> [TASK]: Find how many lines of the listing below include the word "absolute", then report the number by itself.

#### DATA SEGMENT ####

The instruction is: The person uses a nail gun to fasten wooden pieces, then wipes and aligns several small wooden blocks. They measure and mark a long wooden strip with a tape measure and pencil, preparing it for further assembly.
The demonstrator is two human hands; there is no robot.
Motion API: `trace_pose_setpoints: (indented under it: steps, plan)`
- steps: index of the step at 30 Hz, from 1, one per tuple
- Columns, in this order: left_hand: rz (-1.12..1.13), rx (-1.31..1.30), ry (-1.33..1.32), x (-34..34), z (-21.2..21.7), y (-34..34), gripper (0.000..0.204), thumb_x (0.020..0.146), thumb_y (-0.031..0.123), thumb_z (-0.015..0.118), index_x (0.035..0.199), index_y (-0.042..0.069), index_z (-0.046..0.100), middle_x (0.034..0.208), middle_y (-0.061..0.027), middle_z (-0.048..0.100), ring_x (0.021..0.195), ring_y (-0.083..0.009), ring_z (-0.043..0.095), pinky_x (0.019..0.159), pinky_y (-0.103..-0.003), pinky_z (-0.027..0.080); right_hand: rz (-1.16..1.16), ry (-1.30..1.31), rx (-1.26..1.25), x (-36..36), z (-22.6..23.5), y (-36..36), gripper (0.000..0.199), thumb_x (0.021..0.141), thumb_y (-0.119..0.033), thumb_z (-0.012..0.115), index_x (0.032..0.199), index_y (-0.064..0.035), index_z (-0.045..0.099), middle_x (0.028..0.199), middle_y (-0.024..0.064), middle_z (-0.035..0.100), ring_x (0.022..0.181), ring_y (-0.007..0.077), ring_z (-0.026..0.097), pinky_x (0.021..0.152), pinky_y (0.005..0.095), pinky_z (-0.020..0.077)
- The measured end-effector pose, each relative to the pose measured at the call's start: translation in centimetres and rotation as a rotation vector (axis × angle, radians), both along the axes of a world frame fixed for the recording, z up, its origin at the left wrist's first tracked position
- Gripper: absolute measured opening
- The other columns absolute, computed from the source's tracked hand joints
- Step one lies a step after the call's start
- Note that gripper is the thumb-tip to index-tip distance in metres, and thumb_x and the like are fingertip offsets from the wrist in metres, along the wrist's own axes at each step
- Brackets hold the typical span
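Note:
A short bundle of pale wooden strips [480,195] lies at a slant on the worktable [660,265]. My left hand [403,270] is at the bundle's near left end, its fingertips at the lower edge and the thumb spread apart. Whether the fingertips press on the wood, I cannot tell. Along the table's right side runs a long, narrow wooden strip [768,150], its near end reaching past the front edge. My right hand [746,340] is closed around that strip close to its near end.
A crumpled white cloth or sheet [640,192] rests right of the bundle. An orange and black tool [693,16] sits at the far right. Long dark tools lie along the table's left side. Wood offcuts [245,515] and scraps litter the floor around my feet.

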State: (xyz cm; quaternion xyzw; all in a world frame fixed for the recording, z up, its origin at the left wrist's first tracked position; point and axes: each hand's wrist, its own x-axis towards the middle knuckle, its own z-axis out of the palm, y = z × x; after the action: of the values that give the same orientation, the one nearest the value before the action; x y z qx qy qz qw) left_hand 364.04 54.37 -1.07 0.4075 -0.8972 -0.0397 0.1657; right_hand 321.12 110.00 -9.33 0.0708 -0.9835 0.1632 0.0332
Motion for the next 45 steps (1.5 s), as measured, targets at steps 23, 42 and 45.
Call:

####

> [COMPLETED TASK]: 2